- Bony skin features on some of the world's earliest land crawlers may have served as an antacid, in addition to providing structural support and protection.
- Calcium and magnesium ions in bone can help to neutralize acid created by carbon dioxide buildup.
- The researchers mention that modern frogs, turtles and caimans use nonstructural bone or other mineral deposits to neutralize acidity.
The lumpy bumpy body armor of the world's earliest four-legged animals might have served a surprising function -- acid relief.
The study, published in the latest Proceedings of the Royal Society B, could help to explain how some sea creatures managed to transition to a more terrestrial lifestyle circa 370 million years ago. It could also solve the mystery as to why these early animals, called tetrapods, had such odd-looking body armor.
"Dermal bones in the skull roof and on the front of the shoulder girdle are a general feature of bony fishes, as is having scales in the skin with a component of dermal bone," lead author Christine Janis told Discovery News.
"The issue in these early tetrapods is the highly ornate, 'sculpture' appearance of these bones that have been seen as a sort of dermal armor," added Janis, a professor of ecology and evolutionary biology at Brown University.
The inspiration for the research occurred 10 years ago, when co-author Daniel Warren noticed that modern leopard frogs use their skin region bone to buffer acid buildup. Frogs, turtles and caimans do this too, according to the researchers.
Janis explained that all birds, mammals and reptiles use rib breathing to ventilate their lungs, enabling oxygen intake and carbon dioxide release. Amphibians cannot do this, but they are small enough that they can use their skin to release CO2. Without such systems, animals could fill up with acid.
"If CO2 builds up in the blood it basically goes into solution with the water: H2O plus CO2 equals H2CO3, carbonic acid," she said.
Fish can lose CO2 over their gills, but gills only work in water. Early tetrapods faced numerous challenges when they ventured on land, probably enticed by food. It would be like humans suddenly needing to develop an ocean-based existence without the benefit of technology.
Most of the early tetrapods, like Eryops (aka "drawn out face"), were too big to solve their CO2 buildup through simple skin release. Their lungs were not well suited to rapid breathing because, unlike humans or even reptiles, their ribs were immobile.

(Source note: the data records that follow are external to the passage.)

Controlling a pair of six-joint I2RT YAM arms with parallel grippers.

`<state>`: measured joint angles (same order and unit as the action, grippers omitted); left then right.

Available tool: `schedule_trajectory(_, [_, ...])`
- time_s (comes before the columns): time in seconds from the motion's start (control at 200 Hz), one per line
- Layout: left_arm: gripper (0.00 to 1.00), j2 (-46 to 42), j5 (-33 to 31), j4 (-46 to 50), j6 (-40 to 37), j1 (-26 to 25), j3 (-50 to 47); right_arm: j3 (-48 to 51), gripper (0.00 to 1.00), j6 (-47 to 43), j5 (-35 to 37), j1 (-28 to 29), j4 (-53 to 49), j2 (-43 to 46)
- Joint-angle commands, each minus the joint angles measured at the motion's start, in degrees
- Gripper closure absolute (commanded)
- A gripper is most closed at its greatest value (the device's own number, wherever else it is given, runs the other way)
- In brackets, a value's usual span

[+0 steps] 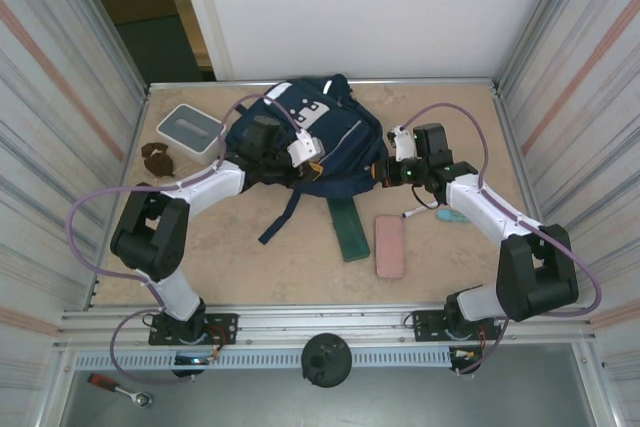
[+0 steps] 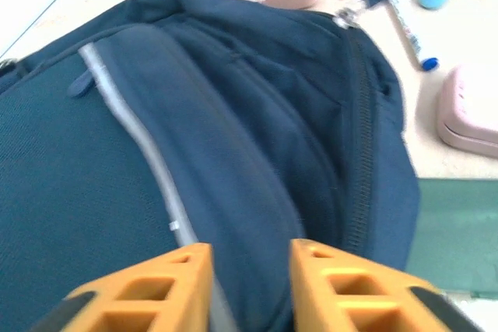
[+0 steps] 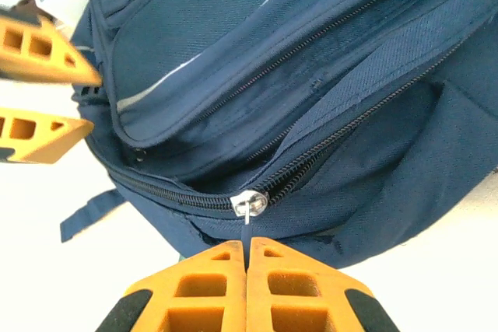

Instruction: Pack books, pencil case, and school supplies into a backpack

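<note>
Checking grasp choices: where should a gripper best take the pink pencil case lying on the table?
Likely best: grip the pink pencil case across its narrow width, mid-length, coming down from above: it lies flat on the table, long and slim, both long sides free.

Backpack (image 1: 345,147): 1, far centre.
Book (image 1: 345,229): 1 visible, near side of backpack.
Pink case (image 1: 389,245): 1, right of book.
Marker (image 1: 415,211): 1.
Light-blue item (image 1: 452,215): 1, right.
Square box (image 1: 192,127): 1, far left.
Brown object (image 1: 157,157): 1, left.

We've got a beige table (image 1: 300,267) here: backpack (image 1: 340,147) at 12 o'clock, white-grey box (image 1: 192,128) at 10, dark book (image 1: 347,229) at 6, pink case (image 1: 389,245) at 5, marker (image 1: 418,211) at 3.
</note>
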<state>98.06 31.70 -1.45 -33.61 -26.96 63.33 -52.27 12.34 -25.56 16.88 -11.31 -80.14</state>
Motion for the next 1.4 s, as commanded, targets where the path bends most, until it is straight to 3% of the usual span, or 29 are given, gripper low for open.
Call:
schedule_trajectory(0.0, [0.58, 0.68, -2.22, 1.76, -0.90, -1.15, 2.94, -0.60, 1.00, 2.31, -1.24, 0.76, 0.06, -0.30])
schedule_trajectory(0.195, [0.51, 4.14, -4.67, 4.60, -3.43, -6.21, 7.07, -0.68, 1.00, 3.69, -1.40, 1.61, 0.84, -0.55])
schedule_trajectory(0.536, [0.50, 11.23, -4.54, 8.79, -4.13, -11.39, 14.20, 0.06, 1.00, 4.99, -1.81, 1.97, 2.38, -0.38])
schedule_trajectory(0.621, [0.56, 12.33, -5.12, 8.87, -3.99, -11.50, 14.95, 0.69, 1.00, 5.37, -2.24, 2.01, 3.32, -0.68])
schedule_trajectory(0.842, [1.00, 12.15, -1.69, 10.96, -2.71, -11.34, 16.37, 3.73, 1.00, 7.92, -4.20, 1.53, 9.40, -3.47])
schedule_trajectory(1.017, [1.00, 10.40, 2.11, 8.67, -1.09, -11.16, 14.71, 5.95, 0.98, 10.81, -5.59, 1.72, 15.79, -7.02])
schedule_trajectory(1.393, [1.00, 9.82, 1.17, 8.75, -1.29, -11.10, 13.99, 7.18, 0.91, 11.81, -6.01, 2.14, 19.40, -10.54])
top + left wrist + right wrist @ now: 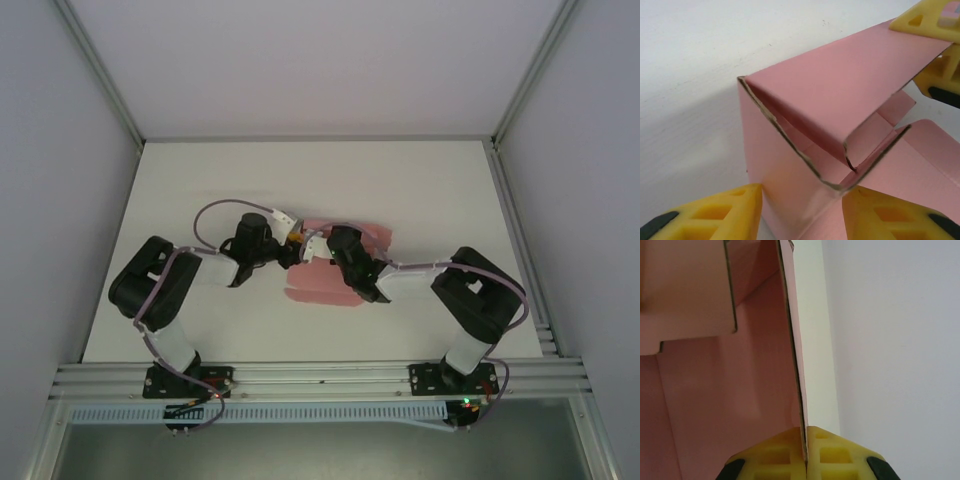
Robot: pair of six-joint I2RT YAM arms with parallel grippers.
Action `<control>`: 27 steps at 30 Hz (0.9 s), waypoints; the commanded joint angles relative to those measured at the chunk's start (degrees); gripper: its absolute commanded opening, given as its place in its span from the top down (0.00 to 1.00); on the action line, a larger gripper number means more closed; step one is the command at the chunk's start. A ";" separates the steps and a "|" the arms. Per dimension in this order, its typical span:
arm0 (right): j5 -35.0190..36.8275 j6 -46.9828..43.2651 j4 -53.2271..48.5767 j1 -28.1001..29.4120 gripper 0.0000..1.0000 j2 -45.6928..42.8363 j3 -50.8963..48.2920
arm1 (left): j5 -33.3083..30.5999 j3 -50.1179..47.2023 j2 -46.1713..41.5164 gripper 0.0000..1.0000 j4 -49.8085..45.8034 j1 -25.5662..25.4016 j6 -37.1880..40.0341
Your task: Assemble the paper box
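The paper box lies at the middle of the white table, between the two arms, whose heads meet over it; it is thin pale-pink card, smooth and matt, with sharp creases and a rough grey-brown cut edge. In the top view a flat pink panel juts toward the near side and another shows beyond the grippers.

From the left wrist the paper box is partly folded: two panels rise from the table and meet in a sharp corner, a further panel slopes across from the upper right, and small notched tabs lie inside the hollow.

The left gripper stands wide open; its yellow fingers, moulded plastic with hollow cells and black pads, sit either side of the folded near corner, close against the card; I cannot tell whether they press on it. In the top view the left gripper is at the box's left end.

The right gripper is closed tight on the edge of an upright panel of the paper box, the thin card pinched between the yellow fingertips; in the left wrist view its fingers hold the far end of the sloping panel. From above the right gripper sits just beside the left one.
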 commanded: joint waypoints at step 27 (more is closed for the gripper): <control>-7.60 9.70 -14.82 0.48 1.00 1.28 1.82 | -13.13 0.77 4.41 0.62 13.80 -7.00 -3.78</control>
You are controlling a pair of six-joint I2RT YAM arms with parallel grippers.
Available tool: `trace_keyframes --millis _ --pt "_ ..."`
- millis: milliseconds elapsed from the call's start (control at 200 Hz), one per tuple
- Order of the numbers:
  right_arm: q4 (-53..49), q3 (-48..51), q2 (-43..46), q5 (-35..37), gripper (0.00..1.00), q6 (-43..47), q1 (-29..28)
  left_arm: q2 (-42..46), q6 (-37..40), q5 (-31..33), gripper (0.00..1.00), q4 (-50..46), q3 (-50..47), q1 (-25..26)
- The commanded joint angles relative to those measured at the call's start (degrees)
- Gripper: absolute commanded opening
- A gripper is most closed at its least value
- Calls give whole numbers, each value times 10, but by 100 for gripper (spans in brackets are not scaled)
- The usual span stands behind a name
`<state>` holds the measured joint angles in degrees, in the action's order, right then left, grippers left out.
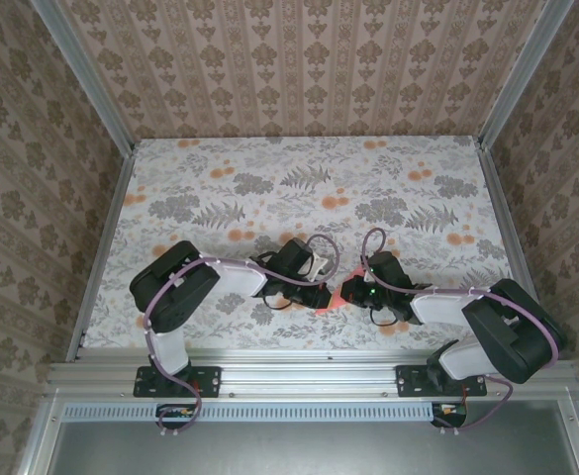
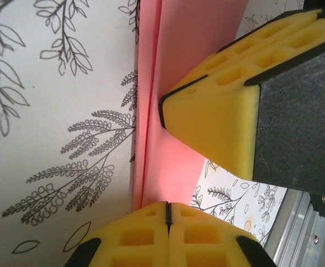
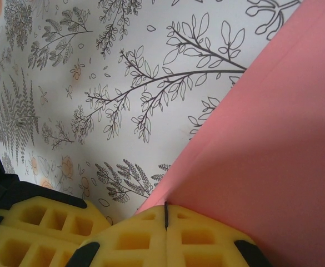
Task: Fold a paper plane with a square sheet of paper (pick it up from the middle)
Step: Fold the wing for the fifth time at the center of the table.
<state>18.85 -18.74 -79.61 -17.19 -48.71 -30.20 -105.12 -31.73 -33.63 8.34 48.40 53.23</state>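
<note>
The salmon-pink sheet of paper point(image 1: 333, 301) is folded into a narrow piece with lengthwise creases and lies low over the table near its front edge, between both grippers. My left gripper point(image 1: 319, 294) point(image 2: 168, 214) is shut, its yellow fingertips closed on one end of the paper point(image 2: 179, 67). From the other side, my right gripper point(image 1: 347, 291) point(image 3: 166, 212) is shut where a crease of the paper point(image 3: 262, 139) runs into its seam. The two grippers' fingertips nearly touch. The right fingers point(image 2: 218, 105) reach in over the paper in the left wrist view.
The table point(image 1: 299, 188) wears a white cloth with grey leaves and orange flower prints. Patterned walls stand on three sides, with metal rails along the edges. An aluminium rail point(image 1: 309, 374) with the arm bases runs just behind the grippers.
</note>
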Motion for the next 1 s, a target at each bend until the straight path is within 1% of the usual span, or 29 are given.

As a result, these first four-legged creatures may have drawn upon their nonstructural bone or other mineral deposits to neutralize acidity. Calcium and magnesium ions, when released into the blood, are what buffer the acid.
"This would likely be a temporary solution, sort of like storing up the acid until you could go back to the water and get rid of it via diffusion there," Janis said. "But the dermal bone would allow the animals to stay out on land longer than they would otherwise be able to do, so you can see it would have a cumulative adaptive advantage."
The authors support their theory by pointing out that primarily aquatic tetrapods, such as Whatcheeria, had very little dermal bone sculpture, while the more terrestrial relative Pederpes had more. Another prediction is that tetrapods with expandable ribs would also have less dermal lumps and bumps. That too is borne out in species of gator-like anthracosaurs, which are related to reptiles.
The researchers also show that semi-terrestrial prehistoric species, more closely related to modern amphibians, also had less dermal bone sculpture and could have used their skin to eliminate CO2.
Jason Anderson, an associate professor in the University of Calgary's Faculty of Veterinary Medicine, told Discovery News that the new theory is "possible, but much more research would need to be done to establish that it even occurs in living animals, as they propose."
"Their idea really requires a smoking gun -- histological signs of dissolution or remodeling in the osteoderm would be a start, but to my knowledge, such data are lacking," he added.
The authors believe that a direct test of their theory might be made feasible by identifying a chemical or structural component in dermal bone of today's animals that use it to neutralize acids with stored minerals, and then looking for that same signature in early tetrapod fossils.